Quitter ses parents. Un désir qu’on peut imaginer chez un adolescent en pleine révolte. Mais chez un enfant ! Emmanuel l’a tenté pourtant. Pas comme un caprice mais comme une nécessité. C’était une urgence. L’idée le taraude depuis quelque temps. Emmanuel a cinq ans quand il fait son annonce déconcertante. Le blondinet aux yeux bleus, haut comme trois pommes, ne veut plus vivre avec Françoise et Jean-Michel. Il souhaite s’installer chez sa grand-mère maternelle, Germaine.
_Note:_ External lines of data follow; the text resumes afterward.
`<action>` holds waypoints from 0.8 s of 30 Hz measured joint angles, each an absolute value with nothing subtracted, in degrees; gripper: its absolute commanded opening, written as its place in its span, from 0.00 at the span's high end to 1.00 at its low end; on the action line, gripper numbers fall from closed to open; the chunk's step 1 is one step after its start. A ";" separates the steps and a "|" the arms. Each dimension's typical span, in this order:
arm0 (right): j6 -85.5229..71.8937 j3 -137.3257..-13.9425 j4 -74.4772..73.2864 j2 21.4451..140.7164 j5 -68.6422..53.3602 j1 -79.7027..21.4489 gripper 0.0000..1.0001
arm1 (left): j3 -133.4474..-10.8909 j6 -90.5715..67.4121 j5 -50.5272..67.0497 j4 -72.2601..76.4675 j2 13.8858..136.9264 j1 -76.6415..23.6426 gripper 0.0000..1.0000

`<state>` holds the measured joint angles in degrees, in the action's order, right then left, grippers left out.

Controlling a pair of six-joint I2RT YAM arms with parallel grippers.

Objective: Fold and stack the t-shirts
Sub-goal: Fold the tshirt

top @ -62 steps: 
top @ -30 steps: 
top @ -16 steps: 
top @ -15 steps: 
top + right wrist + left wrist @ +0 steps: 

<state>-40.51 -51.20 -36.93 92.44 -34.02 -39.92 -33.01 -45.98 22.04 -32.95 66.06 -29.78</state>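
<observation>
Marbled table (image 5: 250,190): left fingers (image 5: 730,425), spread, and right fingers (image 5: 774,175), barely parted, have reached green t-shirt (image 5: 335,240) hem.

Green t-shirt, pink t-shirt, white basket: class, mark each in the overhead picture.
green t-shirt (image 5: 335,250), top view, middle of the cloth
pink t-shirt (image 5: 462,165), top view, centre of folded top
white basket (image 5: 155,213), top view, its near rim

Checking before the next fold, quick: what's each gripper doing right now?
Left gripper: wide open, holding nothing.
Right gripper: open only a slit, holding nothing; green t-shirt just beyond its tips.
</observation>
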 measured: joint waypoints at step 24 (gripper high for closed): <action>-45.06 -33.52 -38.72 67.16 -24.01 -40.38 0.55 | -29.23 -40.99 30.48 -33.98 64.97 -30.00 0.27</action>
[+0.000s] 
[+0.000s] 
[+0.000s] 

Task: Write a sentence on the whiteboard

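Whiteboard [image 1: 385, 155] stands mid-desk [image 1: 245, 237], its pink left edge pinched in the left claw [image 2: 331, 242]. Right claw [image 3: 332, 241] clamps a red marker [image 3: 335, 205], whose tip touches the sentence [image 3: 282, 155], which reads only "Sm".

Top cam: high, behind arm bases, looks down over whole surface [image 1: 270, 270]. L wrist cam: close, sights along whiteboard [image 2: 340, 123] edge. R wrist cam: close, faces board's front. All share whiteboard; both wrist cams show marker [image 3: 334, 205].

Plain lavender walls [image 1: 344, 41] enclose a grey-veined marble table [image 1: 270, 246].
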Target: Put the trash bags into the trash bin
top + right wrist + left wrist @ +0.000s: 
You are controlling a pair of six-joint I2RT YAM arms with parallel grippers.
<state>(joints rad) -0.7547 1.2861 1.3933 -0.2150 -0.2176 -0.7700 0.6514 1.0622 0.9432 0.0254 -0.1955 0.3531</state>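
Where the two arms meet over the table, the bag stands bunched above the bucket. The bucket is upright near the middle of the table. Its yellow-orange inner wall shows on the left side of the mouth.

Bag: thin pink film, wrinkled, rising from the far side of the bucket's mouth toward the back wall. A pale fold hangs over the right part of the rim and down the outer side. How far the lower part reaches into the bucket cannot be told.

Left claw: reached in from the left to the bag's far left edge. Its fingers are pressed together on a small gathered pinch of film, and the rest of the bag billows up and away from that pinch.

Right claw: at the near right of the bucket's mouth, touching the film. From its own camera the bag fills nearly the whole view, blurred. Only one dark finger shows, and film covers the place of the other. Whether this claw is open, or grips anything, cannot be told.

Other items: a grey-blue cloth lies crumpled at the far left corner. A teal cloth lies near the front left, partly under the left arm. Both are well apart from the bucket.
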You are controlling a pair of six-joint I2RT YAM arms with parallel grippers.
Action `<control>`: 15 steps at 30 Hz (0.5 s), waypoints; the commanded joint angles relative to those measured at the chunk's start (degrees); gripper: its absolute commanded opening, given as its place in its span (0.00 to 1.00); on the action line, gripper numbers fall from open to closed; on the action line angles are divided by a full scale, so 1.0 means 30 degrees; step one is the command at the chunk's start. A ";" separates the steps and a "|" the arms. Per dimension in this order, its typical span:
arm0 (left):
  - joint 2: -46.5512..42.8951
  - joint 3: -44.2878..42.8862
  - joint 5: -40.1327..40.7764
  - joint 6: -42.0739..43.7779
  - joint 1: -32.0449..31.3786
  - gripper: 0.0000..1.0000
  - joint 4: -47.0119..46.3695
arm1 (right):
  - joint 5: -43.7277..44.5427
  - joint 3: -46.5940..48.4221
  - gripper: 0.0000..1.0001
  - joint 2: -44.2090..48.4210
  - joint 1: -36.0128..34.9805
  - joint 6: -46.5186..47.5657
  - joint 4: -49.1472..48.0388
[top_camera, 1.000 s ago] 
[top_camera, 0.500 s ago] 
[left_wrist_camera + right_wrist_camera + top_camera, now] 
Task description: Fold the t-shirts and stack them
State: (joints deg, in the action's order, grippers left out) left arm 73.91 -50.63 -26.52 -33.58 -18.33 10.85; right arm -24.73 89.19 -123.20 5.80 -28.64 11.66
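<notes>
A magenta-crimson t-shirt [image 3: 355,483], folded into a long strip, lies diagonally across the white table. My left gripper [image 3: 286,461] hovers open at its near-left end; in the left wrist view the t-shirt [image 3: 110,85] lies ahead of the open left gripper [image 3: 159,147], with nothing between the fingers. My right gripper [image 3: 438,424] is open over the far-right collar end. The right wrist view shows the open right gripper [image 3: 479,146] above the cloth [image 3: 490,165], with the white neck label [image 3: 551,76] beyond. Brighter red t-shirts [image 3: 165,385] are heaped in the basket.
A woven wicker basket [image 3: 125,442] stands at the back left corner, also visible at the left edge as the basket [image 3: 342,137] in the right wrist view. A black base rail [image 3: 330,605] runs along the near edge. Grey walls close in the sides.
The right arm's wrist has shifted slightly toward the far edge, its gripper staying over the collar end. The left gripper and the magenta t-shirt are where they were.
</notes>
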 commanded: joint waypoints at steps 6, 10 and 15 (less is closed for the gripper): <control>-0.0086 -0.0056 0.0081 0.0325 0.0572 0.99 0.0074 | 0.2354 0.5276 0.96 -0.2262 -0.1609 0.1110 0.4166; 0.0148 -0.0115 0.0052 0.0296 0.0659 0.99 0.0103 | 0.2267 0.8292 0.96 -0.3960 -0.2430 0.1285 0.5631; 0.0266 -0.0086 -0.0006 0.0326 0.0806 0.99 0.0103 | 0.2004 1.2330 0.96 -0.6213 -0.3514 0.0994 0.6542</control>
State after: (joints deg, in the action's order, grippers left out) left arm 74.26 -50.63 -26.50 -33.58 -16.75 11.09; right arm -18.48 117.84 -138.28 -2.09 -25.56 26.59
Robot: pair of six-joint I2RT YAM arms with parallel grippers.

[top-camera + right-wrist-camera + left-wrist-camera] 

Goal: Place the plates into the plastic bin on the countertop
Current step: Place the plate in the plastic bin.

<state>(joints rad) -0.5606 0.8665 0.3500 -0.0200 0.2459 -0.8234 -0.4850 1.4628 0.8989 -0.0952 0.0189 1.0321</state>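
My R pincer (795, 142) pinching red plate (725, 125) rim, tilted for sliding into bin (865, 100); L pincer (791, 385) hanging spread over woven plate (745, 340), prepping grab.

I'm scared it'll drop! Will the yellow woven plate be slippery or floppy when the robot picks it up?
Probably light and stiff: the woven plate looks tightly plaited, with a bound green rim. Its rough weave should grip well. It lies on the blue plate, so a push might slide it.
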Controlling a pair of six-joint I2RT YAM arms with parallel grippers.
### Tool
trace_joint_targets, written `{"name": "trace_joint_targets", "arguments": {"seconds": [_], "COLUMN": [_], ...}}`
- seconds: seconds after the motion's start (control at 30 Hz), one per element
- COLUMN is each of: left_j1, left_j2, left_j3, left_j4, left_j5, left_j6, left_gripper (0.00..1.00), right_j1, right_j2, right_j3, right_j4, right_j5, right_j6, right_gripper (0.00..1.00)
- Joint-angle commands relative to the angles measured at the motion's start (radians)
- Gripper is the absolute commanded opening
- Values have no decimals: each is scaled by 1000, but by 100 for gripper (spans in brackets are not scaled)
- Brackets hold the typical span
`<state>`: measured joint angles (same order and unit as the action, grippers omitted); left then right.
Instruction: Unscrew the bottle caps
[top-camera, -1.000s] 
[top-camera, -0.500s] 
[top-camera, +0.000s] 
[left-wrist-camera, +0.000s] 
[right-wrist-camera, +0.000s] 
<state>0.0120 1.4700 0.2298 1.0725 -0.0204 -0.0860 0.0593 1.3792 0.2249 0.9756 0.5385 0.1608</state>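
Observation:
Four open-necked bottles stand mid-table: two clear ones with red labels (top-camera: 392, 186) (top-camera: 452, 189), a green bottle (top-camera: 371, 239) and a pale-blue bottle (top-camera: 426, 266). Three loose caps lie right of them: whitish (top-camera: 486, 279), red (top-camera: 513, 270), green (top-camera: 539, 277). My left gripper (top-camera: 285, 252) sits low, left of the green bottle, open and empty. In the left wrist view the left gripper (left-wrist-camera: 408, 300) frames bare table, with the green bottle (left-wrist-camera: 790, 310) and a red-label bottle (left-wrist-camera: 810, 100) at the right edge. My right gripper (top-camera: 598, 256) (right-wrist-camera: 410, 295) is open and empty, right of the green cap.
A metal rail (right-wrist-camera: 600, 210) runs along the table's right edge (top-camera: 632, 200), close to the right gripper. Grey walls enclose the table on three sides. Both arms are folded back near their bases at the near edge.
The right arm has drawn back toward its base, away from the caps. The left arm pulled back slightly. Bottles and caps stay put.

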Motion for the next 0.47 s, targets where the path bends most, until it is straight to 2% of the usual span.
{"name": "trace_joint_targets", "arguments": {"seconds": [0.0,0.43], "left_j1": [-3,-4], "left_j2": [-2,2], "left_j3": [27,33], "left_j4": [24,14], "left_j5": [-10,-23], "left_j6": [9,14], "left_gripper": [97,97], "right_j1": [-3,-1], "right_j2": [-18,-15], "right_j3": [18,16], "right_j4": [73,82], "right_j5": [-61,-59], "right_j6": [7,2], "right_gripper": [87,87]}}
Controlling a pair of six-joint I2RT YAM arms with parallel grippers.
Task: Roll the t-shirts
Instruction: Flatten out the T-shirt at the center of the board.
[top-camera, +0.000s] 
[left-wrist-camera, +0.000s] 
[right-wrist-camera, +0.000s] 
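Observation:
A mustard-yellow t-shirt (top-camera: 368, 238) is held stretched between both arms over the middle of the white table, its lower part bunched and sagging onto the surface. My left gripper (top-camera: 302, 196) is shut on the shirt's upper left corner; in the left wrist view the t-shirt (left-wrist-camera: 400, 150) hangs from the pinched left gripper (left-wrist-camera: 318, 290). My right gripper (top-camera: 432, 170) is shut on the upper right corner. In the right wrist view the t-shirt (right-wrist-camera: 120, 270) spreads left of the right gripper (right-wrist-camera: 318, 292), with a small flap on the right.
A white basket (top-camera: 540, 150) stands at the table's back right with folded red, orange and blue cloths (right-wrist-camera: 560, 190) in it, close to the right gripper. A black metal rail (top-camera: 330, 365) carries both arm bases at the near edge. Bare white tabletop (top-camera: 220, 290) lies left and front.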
Drôle d’idée tout de même.

Mais le garçonnet n’en démord pas. Il est certain que ce sera mieux ainsi.

On imagine alors les parents, assis dans le canapé du salon, surpris et amusés, peut-être un peu inquiets et blessés par tant d’aplomb, s’interrogeant sur les vraies raisons d’une telle requête. Il avance des arguments à ses yeux crédibles. Comme il passe le plus clair de son temps dans la maison de sa mamie adorée, pourquoi ne pas s’y installer définitivement ? C’est vrai que Germaine élève pour ainsi dire son petit-fils depuis qu’il a fait ses premiers pas. Emmanuel a dormi tant de fois chez sa grand-mère que ça ne changerait pas grand-chose finalement. Et c’est si bien ! Le matin, le garçonnet a l’habitude d’aller rejoindre Germaine dans sa chambre « pour écouter ses anecdotes de guerre et ses récits d’amitiés[1] ». Un vrai roman quotidien qui le fait voyager dans la vie de sa grand-mère. Il n’oubliera d’ailleurs jamais « l’odeur du café qu’elle allait parfois préparer dès le milieu de la nuit. Et la porte de ma chambre entrouverte dès 7 heures lorsque je n’étais pas venu encore la rejoindre, s’exclamant avec une inquiétude feinte : “Tu dors encore ?” »… Déménager n’a donc rien de curieux, pense-t-il. C’est même logique, on vous dit. « Alors, c’est d’accord, je peux aller vivre chez ma mamie ? » Non, trois fois non !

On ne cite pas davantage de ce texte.